→ **Instructions to follow**:
Take the lines below beginning at the line that has "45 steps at" and stopping after the line that has "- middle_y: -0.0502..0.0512", and print them exactly as they are, with no other lines.

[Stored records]
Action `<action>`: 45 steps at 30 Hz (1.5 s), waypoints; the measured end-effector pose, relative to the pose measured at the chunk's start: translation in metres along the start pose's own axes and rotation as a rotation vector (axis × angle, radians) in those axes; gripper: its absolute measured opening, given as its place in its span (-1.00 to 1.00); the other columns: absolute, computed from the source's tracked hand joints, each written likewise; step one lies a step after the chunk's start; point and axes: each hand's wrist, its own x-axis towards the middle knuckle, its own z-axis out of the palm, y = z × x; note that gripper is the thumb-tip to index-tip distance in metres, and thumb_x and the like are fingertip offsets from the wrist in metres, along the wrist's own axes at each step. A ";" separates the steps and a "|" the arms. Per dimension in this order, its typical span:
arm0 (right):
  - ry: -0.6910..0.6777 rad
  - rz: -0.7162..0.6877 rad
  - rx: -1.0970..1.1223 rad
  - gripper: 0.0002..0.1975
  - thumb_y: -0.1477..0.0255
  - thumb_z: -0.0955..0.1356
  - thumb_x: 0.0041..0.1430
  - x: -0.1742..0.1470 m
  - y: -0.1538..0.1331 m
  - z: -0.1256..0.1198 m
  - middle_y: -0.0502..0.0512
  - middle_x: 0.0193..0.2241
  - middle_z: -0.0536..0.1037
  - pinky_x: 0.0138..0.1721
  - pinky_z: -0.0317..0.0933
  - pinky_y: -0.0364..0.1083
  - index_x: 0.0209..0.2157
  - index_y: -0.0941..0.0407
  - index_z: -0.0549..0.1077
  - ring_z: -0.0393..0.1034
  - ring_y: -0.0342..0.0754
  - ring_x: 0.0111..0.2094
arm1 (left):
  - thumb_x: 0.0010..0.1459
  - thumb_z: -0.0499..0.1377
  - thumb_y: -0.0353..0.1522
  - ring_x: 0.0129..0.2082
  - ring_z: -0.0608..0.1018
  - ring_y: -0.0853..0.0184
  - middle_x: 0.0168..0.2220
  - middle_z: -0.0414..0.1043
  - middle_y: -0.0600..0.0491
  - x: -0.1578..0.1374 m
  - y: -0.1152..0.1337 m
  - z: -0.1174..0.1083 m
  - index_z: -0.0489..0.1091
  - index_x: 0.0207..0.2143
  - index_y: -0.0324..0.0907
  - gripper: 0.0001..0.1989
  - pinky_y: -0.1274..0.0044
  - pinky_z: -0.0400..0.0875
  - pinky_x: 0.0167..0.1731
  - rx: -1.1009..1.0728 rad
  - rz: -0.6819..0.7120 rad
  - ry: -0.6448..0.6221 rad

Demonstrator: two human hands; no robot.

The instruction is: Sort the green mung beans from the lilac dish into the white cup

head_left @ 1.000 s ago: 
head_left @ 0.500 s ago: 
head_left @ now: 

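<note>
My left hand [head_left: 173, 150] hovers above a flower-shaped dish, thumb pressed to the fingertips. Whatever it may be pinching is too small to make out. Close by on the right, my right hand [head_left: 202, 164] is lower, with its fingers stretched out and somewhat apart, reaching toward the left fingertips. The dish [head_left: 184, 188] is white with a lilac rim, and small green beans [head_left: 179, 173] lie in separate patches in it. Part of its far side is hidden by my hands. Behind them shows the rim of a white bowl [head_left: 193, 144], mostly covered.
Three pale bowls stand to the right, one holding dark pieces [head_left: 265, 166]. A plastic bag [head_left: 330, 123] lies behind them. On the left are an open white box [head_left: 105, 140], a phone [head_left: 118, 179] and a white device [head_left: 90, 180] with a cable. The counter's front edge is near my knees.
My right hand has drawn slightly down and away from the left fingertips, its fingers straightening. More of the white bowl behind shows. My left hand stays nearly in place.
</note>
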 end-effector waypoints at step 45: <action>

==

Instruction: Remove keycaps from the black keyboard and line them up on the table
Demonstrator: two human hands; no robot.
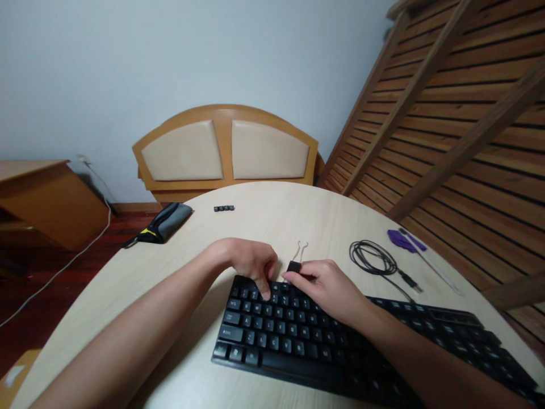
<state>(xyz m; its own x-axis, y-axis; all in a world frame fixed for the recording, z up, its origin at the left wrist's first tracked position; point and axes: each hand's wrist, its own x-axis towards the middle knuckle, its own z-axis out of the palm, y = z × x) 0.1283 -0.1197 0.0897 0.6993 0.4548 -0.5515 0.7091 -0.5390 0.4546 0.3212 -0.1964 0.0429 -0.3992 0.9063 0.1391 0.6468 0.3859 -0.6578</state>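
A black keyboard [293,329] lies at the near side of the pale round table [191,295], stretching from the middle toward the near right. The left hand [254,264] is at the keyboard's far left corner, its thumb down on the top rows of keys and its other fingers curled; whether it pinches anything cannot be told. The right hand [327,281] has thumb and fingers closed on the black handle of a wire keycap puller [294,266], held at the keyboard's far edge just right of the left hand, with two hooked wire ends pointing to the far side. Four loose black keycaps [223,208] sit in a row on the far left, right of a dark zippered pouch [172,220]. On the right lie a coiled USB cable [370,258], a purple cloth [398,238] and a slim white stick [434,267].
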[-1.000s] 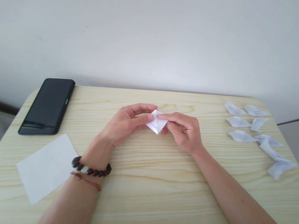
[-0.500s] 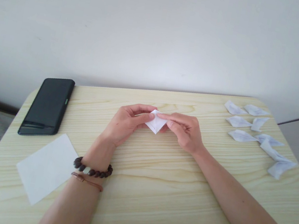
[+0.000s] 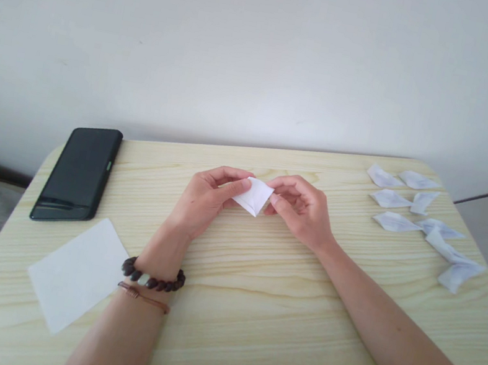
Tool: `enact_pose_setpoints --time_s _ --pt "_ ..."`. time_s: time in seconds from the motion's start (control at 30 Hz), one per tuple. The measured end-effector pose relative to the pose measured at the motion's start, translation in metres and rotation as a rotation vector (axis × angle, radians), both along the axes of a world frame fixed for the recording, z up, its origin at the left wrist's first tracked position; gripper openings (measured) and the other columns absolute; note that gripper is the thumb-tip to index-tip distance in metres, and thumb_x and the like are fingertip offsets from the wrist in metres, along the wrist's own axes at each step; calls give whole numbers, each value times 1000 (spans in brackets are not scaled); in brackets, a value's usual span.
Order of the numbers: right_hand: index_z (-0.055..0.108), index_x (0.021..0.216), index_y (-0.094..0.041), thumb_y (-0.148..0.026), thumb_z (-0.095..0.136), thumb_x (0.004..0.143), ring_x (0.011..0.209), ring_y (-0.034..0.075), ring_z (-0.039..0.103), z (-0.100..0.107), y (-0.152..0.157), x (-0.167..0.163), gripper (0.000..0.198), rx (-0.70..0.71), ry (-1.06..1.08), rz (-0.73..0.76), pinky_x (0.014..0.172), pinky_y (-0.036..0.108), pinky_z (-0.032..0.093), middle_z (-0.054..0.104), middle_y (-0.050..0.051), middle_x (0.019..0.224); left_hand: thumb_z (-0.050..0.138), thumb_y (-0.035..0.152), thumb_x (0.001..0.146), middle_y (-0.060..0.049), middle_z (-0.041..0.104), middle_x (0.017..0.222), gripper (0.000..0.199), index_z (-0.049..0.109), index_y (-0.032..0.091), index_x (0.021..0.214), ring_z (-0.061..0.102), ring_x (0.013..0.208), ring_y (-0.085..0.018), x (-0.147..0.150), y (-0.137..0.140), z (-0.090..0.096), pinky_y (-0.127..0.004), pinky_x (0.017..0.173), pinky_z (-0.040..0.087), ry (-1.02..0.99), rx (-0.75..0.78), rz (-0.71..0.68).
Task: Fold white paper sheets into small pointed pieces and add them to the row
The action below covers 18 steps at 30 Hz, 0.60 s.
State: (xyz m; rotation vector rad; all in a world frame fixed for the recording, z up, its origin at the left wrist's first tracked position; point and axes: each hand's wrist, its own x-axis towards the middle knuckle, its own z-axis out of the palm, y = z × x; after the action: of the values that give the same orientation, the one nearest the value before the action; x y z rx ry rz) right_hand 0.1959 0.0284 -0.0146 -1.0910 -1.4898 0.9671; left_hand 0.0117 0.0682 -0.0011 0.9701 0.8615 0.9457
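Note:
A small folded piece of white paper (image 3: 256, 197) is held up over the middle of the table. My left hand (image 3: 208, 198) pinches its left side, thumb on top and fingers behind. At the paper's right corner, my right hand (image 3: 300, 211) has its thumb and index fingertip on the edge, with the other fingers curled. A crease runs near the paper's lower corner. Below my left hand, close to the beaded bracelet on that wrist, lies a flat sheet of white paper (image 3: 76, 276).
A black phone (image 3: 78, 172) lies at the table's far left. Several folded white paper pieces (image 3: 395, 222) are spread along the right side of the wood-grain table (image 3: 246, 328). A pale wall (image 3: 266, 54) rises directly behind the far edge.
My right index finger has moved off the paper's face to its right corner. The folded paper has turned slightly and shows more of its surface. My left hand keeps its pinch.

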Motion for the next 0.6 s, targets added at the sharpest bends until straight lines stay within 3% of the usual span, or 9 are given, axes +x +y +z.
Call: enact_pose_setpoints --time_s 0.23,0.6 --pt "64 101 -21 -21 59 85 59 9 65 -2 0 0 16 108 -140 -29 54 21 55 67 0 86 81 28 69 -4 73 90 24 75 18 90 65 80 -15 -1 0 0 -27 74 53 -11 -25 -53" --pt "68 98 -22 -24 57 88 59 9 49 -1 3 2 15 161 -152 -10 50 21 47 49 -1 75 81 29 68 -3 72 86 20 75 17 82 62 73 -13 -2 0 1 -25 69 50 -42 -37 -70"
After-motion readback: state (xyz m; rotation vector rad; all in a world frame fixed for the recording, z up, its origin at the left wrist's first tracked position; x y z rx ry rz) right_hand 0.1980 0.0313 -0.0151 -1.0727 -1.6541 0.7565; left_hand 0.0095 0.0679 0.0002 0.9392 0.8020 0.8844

→ **Answer to this problem**:
Action `<action>`: 45 steps at 30 Hz (1.5 s), waypoints; the measured end-effector pose, relative to the pose measured at the chunk's start: translation in metres along the start pose's own axes and rotation as a rotation vector (axis × angle, radians) in those axes; gripper: its absolute measured opening, given as its place in its span (-1.00 to 1.00); the other columns: absolute, computed from the source's tracked hand joints, each written likewise; step one lies a step after the chunk's start; point and axes: each hand's wrist, its own x-axis towards the middle knuckle, its own z-axis out of the palm, y = z × x; note that gripper is the thumb-tip to index-tip distance in metres, and thumb_x and the like are fingertip offsets from the wrist in metres, along the wrist's own axes at each step. A ";" separates the steps and a "|" the arms. Per dimension in this order, its typical span:
arm0 (right):
  - ry: -0.6910..0.6777 rad
  - rz: -0.7162..0.6877 rad
  - rx: -1.0970..1.1223 rad
  - gripper: 0.0002..0.1975
  - thumb_y: -0.1477..0.0255
  - thumb_z: -0.0955..0.1356
  - thumb_x: 0.0041..0.1430
  - x: -0.1742..0.1470 m
  - y: -0.1538..0.1331 m
  - z: -0.1256..0.1198 m
  - middle_y: -0.0502..0.0512

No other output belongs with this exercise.